- IATA: none; ICAO: none; FAA LID: 75C;

Summary
- Airport type: Public
- Owner: U.S. Forest Service
- Serves: Orogrande, Idaho
- Elevation AMSL: 4,419 ft / 1,347 m
- Coordinates: 45°43′49″N 115°31′40″W﻿ / ﻿45.73028°N 115.52778°W
- Interactive map of Orogrande Airport

Runways
| Direction | Length |  | Surface |
| ft | m |
| 1/19 | 2,800 | 853 | Turf/dirt |

Statistics (2021)
- Aircraft operations (year ending 9/30/2021): 100
- Source: Federal Aviation Administration

= Orogrande Airport =

Orogrande Airport is a public-use airport located one nautical mile (1.15 mi, 1.85 km) northeast of the central business district of Orogrande, in Idaho County, Idaho, United States. It is owned by the U.S. Forest Service.

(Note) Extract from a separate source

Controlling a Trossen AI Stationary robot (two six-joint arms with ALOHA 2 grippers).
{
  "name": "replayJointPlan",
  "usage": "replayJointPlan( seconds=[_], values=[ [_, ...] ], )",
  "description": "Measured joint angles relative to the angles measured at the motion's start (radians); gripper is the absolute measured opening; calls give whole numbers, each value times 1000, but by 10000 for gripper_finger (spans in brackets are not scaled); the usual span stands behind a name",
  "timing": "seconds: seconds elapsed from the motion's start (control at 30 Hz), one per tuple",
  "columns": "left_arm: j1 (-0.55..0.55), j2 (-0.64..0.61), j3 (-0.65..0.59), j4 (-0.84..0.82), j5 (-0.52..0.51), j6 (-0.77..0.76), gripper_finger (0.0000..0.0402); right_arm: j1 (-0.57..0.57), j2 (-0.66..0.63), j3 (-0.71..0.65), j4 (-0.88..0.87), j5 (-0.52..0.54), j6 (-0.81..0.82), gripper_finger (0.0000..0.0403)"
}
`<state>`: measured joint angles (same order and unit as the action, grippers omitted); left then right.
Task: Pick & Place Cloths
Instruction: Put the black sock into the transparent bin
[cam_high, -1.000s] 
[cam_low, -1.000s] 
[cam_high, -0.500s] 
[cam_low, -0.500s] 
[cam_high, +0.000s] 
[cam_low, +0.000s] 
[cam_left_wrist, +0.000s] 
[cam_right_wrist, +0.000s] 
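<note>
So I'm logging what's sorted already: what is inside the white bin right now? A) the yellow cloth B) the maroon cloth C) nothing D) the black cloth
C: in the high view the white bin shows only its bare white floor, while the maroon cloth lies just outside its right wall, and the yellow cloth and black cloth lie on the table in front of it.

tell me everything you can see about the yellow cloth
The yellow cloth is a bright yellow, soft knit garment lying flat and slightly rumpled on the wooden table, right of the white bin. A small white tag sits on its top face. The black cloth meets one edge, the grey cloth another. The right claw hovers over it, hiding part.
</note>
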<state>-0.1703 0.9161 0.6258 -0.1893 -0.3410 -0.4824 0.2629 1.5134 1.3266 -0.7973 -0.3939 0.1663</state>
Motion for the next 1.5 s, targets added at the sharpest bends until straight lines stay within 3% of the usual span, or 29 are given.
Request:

== Facilities and aircraft ==
Orogrande Airport covers an area of 10 acre at an elevation of 4,419 feet (1,347 m) above mean sea level. It has one runway designated 1/19 with a turf/dirt surface measuring 2,800 by 50 feet (853 x 15 m).

For the 12-month period ending September 30, 2021, the airport had 100 general aviation aircraft operations, an average of 8 per month.